Good Evening Fellow LJ’ers!
After an usually long hiatus from LJ, I’m finally back home and behind my woodworker’s desk again. While deployed to mainland Japan, I realized how much I loved the simplicity of woodworking while using Japanese tools. Now don’t get me wrong, there’s nothing like the sound of lumber going through the ol’ TS. But while there visiting quite a few Temples and Shrines (They are not the same, I’ve been reprimanded and remediated for this several times…lol), I realized that with the simplest of tools, they’ve been able to create structures that have lasted well over 1300 years (Yes, maintained over the years…but stilll impressive!). With that being said, I remember my mentor leading me in that direction prior to my deployment into the land of the red sun. “I just cut them dovetails out with a Dozuki,” he admitted. Now I’ve got to admit that the thought of using a tool named “Dozuki” was as daunting as drifting through Tokyo in a Ford Mustang! Nonetheless, I’ve come to realize what he has been onto this entire time. After overcoming a slightly steep learning curve and learning how to use them correctly, I’ve come to realize that using Japanese tools gives you a unique bond with a project that using most power tools just doesn’t. What brings me to this conclusion? Well lets just say that I spent many hours making paper thin, quilt-like shavings with a 60,000 Yen Kanna plane and it was therapy to my soul.
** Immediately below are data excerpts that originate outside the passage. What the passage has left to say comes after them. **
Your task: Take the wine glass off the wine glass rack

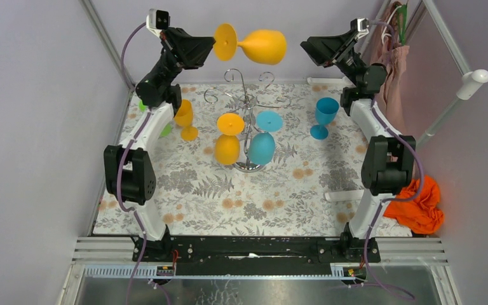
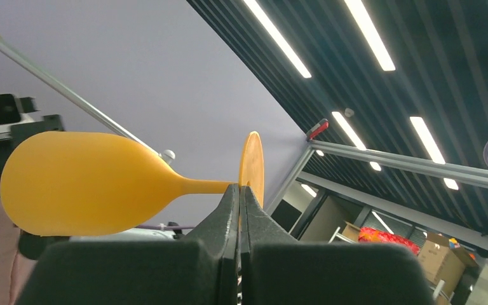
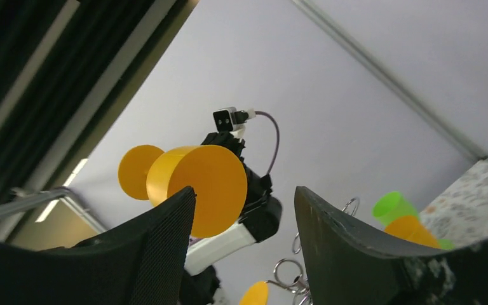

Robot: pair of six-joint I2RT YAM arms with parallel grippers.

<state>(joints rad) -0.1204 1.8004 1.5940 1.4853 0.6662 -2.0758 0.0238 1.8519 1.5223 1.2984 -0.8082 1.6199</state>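
Left gripper (image 1: 215,47) pinches the orange wine glass (image 1: 264,46) by its stem, well above the wine glass rack (image 1: 248,168), so next probably calls for passing it steadily to the spread-open right gripper (image 1: 310,47).

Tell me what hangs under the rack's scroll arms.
An orange glass and a blue glass hang upside down from the wine glass rack; their bowls mostly hide its base.

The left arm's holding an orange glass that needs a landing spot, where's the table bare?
Bare: the near cloth between the wine glass rack and the arms' black mounting bar. Crowded: the far half, a standing orange glass left of the rack, a blue glass right.
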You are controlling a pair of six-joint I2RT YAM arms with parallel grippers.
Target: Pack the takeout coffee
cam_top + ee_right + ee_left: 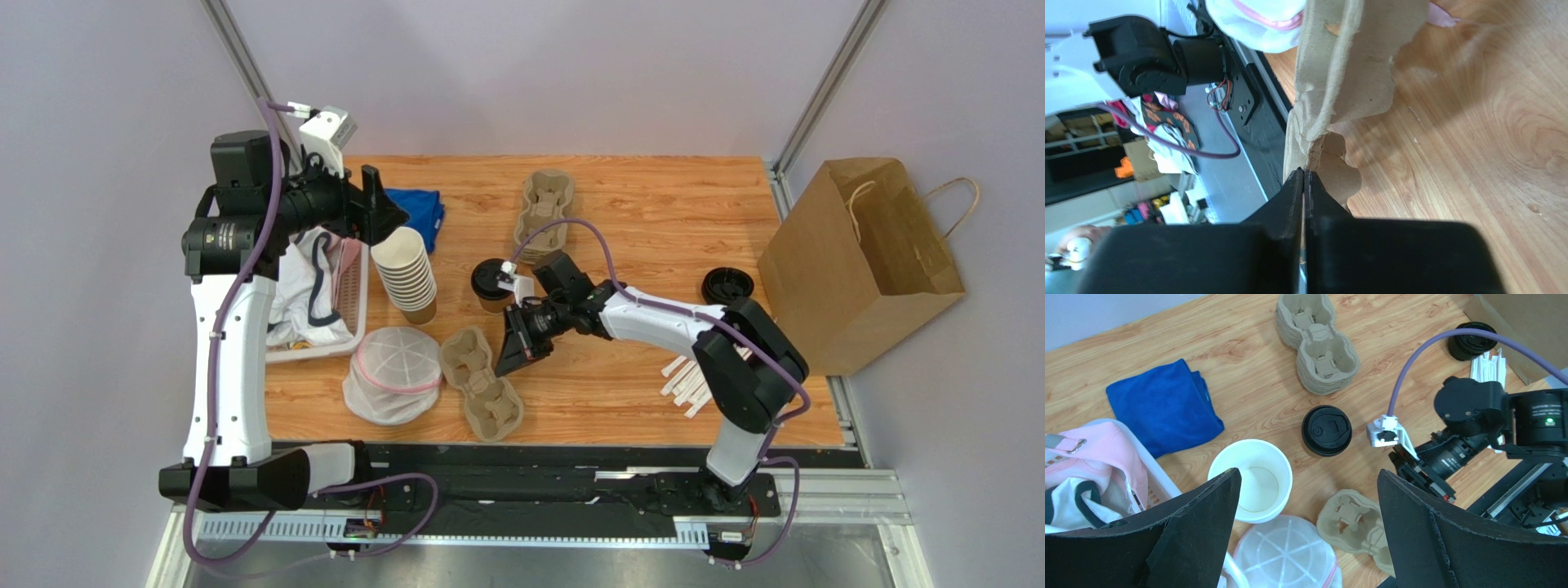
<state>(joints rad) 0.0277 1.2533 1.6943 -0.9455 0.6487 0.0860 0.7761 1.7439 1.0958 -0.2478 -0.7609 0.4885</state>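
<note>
The takeout coffee point(493, 284) point(1326, 430), a brown paper cup under a black lid, stands upright in the middle of the wooden table. Just in front of it lies a pulp cup carrier point(482, 382) point(1352, 523) point(1346, 67). My right gripper point(509, 355) point(1305, 171) is shut on that carrier's rim, with the thin edge pinched between its fingertips. My left gripper point(374, 202) point(1309, 473) hangs high over the table's left side, wide open and holding nothing. The coffee lies beyond its fingertips.
A stack of lidless paper cups point(405, 272) point(1252, 484) leans beside a white basket point(321, 300) of cloths. Also here: a mesh pouch point(395, 374), blue towel point(423, 211), second carrier stack point(546, 208), loose black lids point(727, 286), white sticks point(685, 382), brown paper bag point(865, 257) at the right.
</note>
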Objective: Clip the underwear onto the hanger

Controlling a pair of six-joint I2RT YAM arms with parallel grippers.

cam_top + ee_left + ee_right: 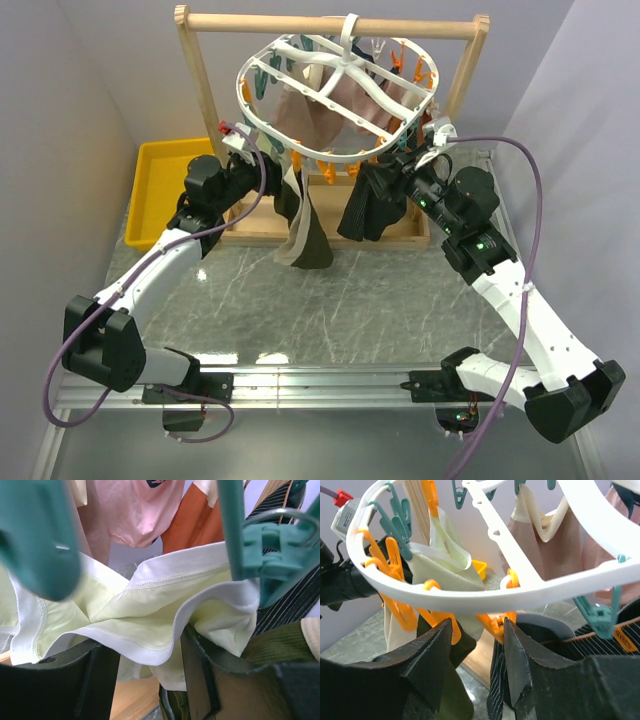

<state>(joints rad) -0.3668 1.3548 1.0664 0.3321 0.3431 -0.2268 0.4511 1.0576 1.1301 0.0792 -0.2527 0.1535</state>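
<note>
The white oval hanger point(340, 90) hangs by its hook from a wooden rail. The olive underwear point(305, 235) hangs below its left front rim, pale waistband up. In the left wrist view the waistband point(150, 600) drapes across the tips of my left gripper point(150, 650), between two teal clips point(270, 550). The jaws stand apart and the wooden base shows through the gap. My left gripper point(243, 148) is at the ring's left rim. My right gripper point(425, 140) is at the right front rim. It is open point(477, 630), with an orange clip point(495, 622) hanging between its fingertips under the ring point(485, 597).
A black ribbed garment point(365, 205) and a pinkish-beige garment point(340, 110) hang from the hanger. The wooden rail frame point(330, 22) stands at the back on a flat base point(250, 225). A yellow bin point(170, 190) sits at the back left.
</note>
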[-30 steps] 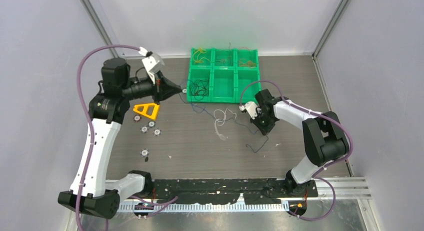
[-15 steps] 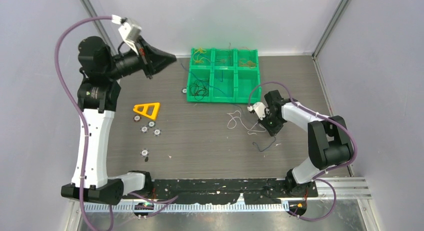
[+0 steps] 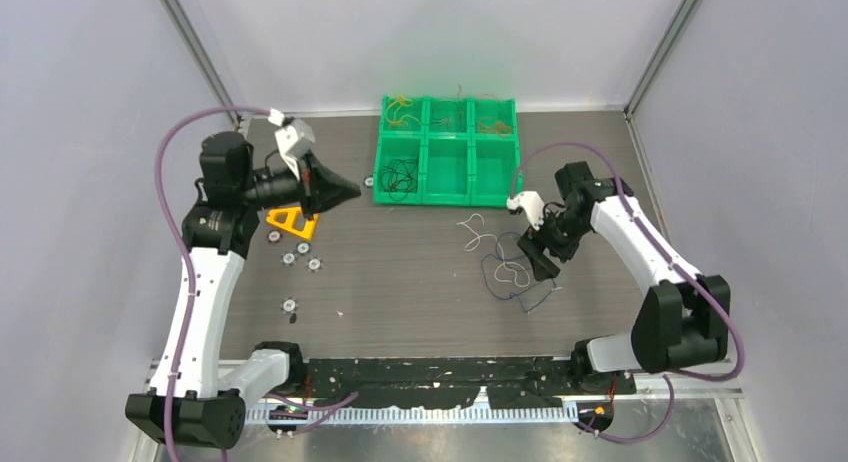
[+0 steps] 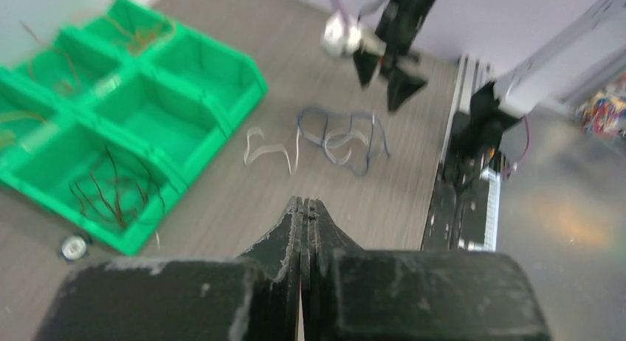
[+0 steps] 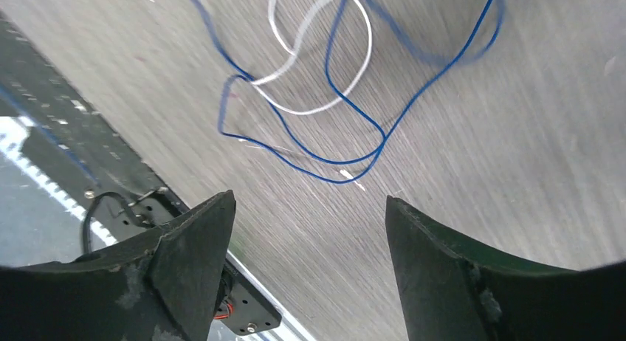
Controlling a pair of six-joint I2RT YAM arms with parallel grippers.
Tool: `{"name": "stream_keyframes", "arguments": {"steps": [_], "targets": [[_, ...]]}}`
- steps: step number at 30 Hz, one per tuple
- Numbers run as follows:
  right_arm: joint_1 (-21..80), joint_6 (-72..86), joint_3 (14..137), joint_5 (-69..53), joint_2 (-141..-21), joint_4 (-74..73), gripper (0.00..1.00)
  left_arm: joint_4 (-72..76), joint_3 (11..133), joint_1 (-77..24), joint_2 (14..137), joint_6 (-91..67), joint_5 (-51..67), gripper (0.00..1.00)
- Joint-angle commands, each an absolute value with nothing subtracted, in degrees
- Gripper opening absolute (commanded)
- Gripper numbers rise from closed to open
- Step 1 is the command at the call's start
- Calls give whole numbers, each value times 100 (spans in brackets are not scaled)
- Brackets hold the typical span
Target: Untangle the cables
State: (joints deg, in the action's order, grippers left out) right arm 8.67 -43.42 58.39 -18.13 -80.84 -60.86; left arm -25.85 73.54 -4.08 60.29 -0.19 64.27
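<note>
Grey wood-grain covers the worktop [image 3: 400,272], where blue and white cables [image 3: 510,277] lie in loose, hair-thin loops. Just beside them hangs the right hand [image 3: 537,259], its black wedge-shaped fingers [image 5: 199,245] spread wide and grasping nothing. Its arm reaches in from the right, with the hand tilted down. A separate white cable [image 3: 472,225] lies left of the loops. The left hand [image 3: 348,191] is clenched, its fingers pressed flat together with nothing seen between them, and it points toward the green plastic bin [image 3: 445,199]. Black cables [image 3: 398,177] sit in the bin's near-left compartment.
</note>
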Motion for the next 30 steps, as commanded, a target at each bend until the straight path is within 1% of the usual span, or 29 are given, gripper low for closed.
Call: {"name": "stream_keyframes", "arguments": {"steps": [1, 2, 4, 5, 7, 10, 11, 13, 18, 20, 21, 22, 23, 24, 25, 26, 28, 30], "targets": [[869, -4775, 6698, -2987, -7671, -7223, 82, -3915, 6753, -474, 5643, 1805, 6290, 5], [879, -4624, 6777, -3159, -7672, -7127, 86, -3846, 6617, -487, 5577, 1782, 6176, 16], [996, -3937, 6917, -3123, -7760, -6470, 89, -3693, 6447, -532, 5525, 1657, 5961, 38], [1070, -3507, 6968, -3042, -7822, -5911, 89, -3615, 6398, -548, 5516, 1573, 5886, 47], [1393, -3120, 7065, -2682, -8095, -5232, 89, -3432, 6349, -555, 5505, 1344, 5753, 58], [1969, -3138, 7428, -2097, -8736, -4735, 89, -3426, 6432, -554, 5515, 1214, 5562, 69], [2052, -3208, 7497, -2033, -9007, -4688, 90, -3473, 6466, -556, 5521, 1213, 5512, 72], [2333, -3374, 7688, -1818, -9406, -4620, 90, -3547, 6530, -556, 5517, 1188, 5422, 74], [2728, -3837, 7877, -1606, -10192, -4473, 90, -3613, 6636, -555, 5475, 1131, 5275, 77], [2857, -3918, 7992, -1546, -10452, -4403, 82, -3597, 6660, -560, 5483, 1085, 5224, 77], [2907, -3937, 8074, -1536, -10604, -4452, 70, -3591, 6671, -555, 5496, 1048, 5188, 77], [2921, -3975, 8270, -1554, -10650, -4607, 60, -3611, 6690, -556, 5506, 1038, 5173, 77], [2932, -3982, 8371, -1632, -10669, -4716, 36, -3627, 6705, -558, 5508, 1045, 5161, 78], [2934, -3984, 8597, -1682, -10621, -4965, 26, -3621, 6717, -554, 5508, 1046, 5122, 78], [2935, -3965, 8724, -1844, -10451, -5093, 11, -3609, 6707, -556, 5506, 1046, 5078, 79], [2931, -3903, 8981, -1968, -10310, -5360, 7, -3560, 6680, -557, 5503, 1039, 5015, 80], [2903, -3780, 9439, -2614, -9771, -5658, 6, -3377, 6601, -557, 5487, 984, 4877, 85], [2864, -3590, 9812, -2918, -8938, -5693, 5, -3079, 6501, -554, 5480, 835, 4741, 88]]}}
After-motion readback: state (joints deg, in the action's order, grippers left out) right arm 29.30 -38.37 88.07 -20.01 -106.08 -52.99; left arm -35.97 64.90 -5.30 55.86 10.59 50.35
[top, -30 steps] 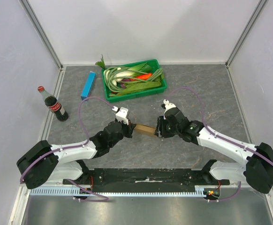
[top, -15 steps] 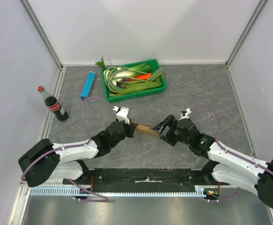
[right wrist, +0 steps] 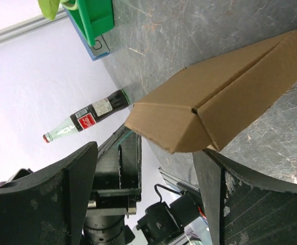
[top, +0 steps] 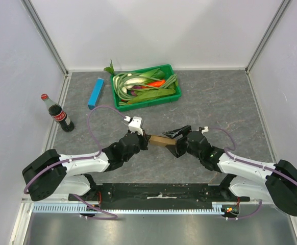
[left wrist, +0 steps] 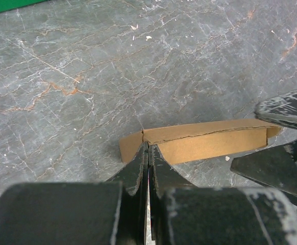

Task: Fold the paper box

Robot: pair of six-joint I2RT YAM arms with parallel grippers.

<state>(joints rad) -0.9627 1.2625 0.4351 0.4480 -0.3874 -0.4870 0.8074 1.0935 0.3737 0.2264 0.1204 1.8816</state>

I also had the pleasure of using some chisels and even got to learn how to spend 4 hours sharpening one (Let’s just say I may have mutilated one in the process of “Beating the…” as my mentor puts it :) After that experience, I wanted to thank him for keeping me open minded enough to seek out a few Japanese Woodworkers and trade a tip or two for some ballcap and patches. As soon as I got home, I purchased a read that was recommended to me by a few of them woodworkers. One for me, and of course, one for my mentor and friend Superdav! I hope you enjoy it when you recieve it brother. I wish you could have been there to enjoy the experience!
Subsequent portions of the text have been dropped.